Tochter des Magistratsbeamten und Verwalters des Schlachthauses in Prag J. Nosek (1829–99), der seinerzeit auch als Schriftsteller bekannt war, Schwester der Schauspielerin R. Nasková (1884–1960); kam bald in Verbindung mit literar. Kreisen und trat (1901) in den Z. „Rudé kvety“ (Rote Blüten), „Zlatá Praha“ (Goldenes Prag) u. a.mit lyr. und Prosaversuchen hervor. 1912 ging M. als freiwillige Krankenschwester und Kriegsberichterstatterin auf den Balkan, 1913–16 lebte sie in Wien als Schriftstellerin und Mitarbeiterin der tschech. Z. „Delnické listy“ (Arbeiterbll.). In Wien lernte sie den Schriftsteller und Red. der Z. „Delnické listy“, I. Olbracht, kennen, ging 1916 mit ihm nach Prag und lebte mit ihm und seinem Vater, dem Schriftsteller A. Stašek, bis 1936 in Krc b. Prag. 1920 unternahm M. eine illegale Reise nach Moskau (2. Kongress der III. Internationalen), entwickelte nach ihrer Rückkehr eine umfangreiche Tätigkeit für die tschech. kommunist.
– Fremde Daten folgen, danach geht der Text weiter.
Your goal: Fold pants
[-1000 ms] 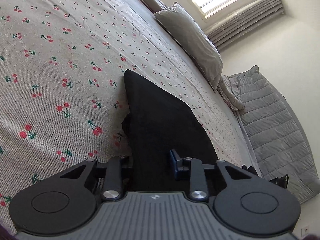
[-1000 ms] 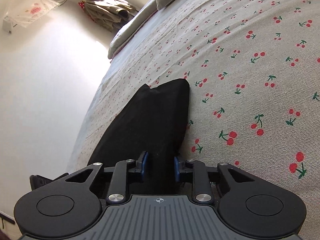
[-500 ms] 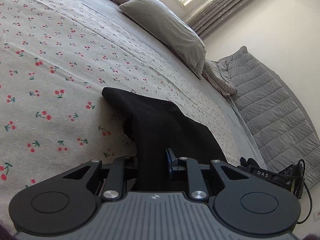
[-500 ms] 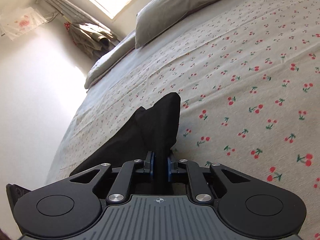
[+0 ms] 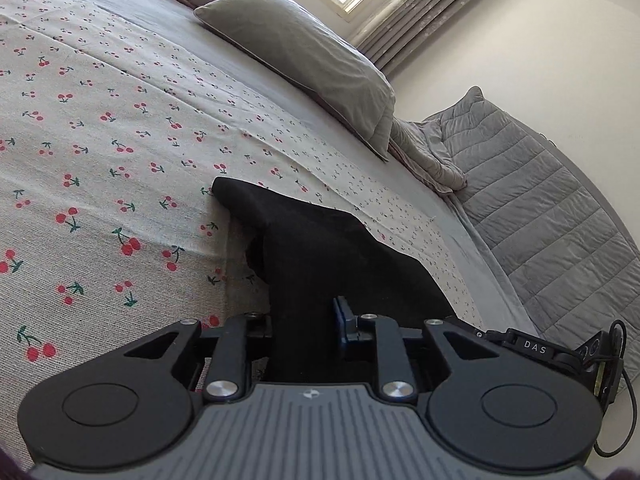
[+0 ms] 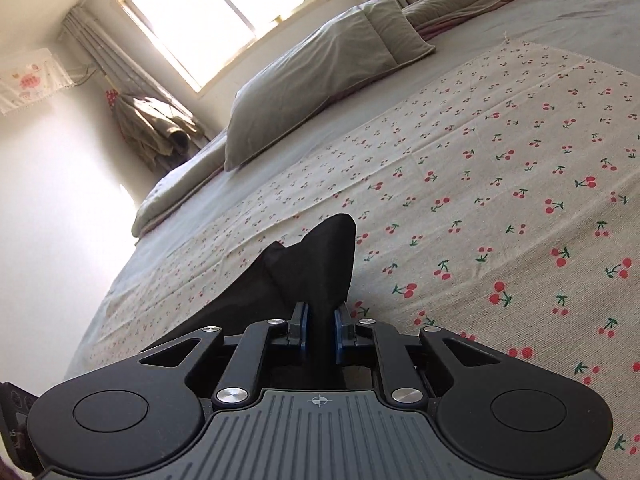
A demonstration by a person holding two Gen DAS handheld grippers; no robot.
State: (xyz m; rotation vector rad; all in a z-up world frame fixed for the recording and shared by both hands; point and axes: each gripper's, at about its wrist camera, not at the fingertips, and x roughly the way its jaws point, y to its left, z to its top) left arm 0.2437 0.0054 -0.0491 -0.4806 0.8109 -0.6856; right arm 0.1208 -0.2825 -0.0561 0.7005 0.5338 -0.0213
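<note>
Black fabric of the pants (image 5: 320, 256) was seen in the left wrist view, pinched between the fingers of the left gripper (image 5: 306, 330), whose jaws were drawn narrow onto the cloth. The gripper was pointed toward 12 o'clock, low over the cherry-print cover (image 5: 100, 128). From the jaws the pants were stretched up toward 11 o'clock, one corner lying on the cover. One grey pillow (image 5: 304, 52) was counted at 12 o'clock and one quilted grey blanket (image 5: 552, 216) at 2 o'clock. Part of the other gripper's body was glimpsed at 4 o'clock.

Black cloth was likewise clamped in the right wrist view: the right gripper (image 6: 319, 330) was closed tightly on a fold of the pants (image 6: 316, 264), which were raised in a peak toward 12 o'clock above the cover (image 6: 500, 168). One pillow (image 6: 312, 80) and one window (image 6: 224, 12) were counted at 12 and 11 o'clock.
</note>
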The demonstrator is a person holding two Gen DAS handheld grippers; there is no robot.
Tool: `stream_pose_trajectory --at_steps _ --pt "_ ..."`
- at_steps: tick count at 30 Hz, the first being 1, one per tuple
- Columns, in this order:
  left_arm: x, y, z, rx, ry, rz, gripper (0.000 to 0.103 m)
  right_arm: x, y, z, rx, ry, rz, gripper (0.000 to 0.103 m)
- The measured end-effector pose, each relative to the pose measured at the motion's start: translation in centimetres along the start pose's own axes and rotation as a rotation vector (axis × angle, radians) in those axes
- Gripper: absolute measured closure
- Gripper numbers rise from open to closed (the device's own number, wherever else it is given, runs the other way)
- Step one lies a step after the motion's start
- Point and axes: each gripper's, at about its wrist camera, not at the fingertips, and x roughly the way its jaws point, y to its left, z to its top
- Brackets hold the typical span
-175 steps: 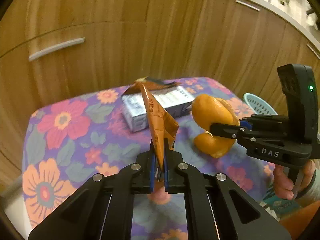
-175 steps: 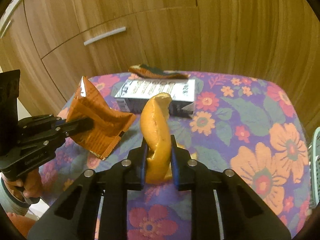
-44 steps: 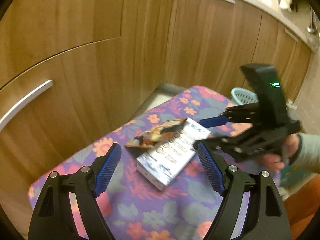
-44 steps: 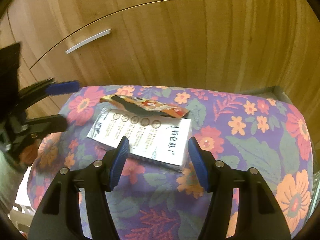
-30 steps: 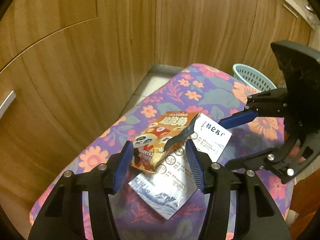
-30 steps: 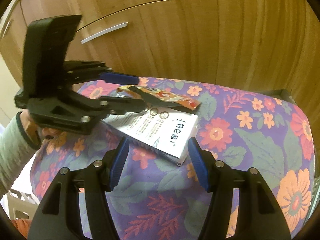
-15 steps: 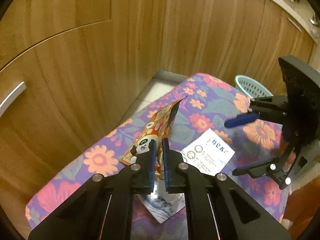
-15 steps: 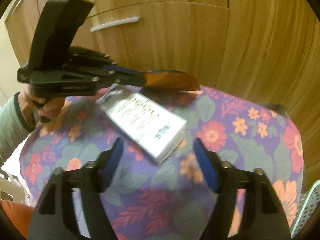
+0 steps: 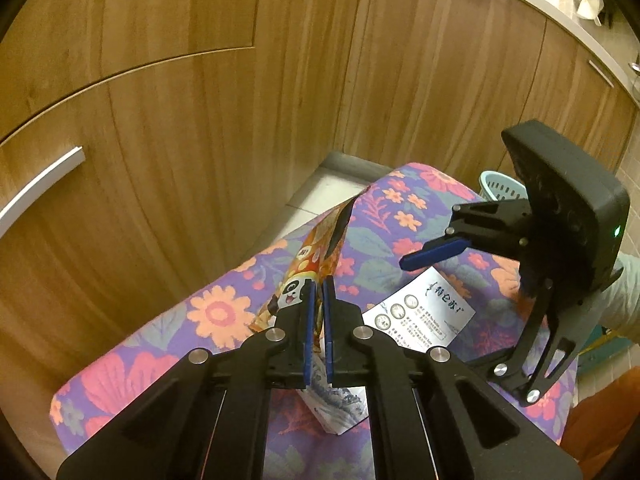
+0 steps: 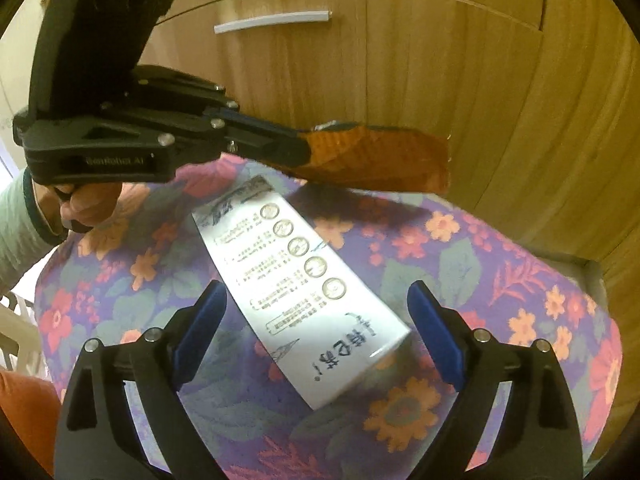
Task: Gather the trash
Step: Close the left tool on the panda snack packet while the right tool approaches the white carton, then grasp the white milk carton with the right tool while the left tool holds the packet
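Left wrist alone shows left claw (image 9: 317, 300) pinching the panda wrapper (image 9: 316, 256) (right claw (image 10: 316, 328) opening, empty).

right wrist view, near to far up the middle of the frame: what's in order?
right gripper, jaws opening with nothing pressed between them → white carton lying on the floral cloth → orange snack wrapper held above the cloth by the left gripper → wooden cabinet with its white handle.
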Motion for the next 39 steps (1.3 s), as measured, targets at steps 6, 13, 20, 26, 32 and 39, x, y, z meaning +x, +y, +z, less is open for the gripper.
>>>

Partei und arbeitete in den Red. der Z. „Rudé právo“ (Rotes Recht),„Komunistka“ (Die Kommunistin), „Rozsévacka“ (Die Säerin) etc. In ihrem literar. Werk, das Erzählungen, Romane und Dramen umfaßt, betont sie das Sinnen- und Gefühlserlebnis sowie den Dienst am Proletariat.


Literatur: Jeden život (Ein Leben), 1948; Z. Eis, Vorwort zu H. M., Vybrané spisy (Ausgewählte Schriften), Bd. 1, 1957; Masaryk; Otto 28, Erg. Bd. 1V/1; R. Nasková, Jak šel život (Wie das Leben verlief), 1941.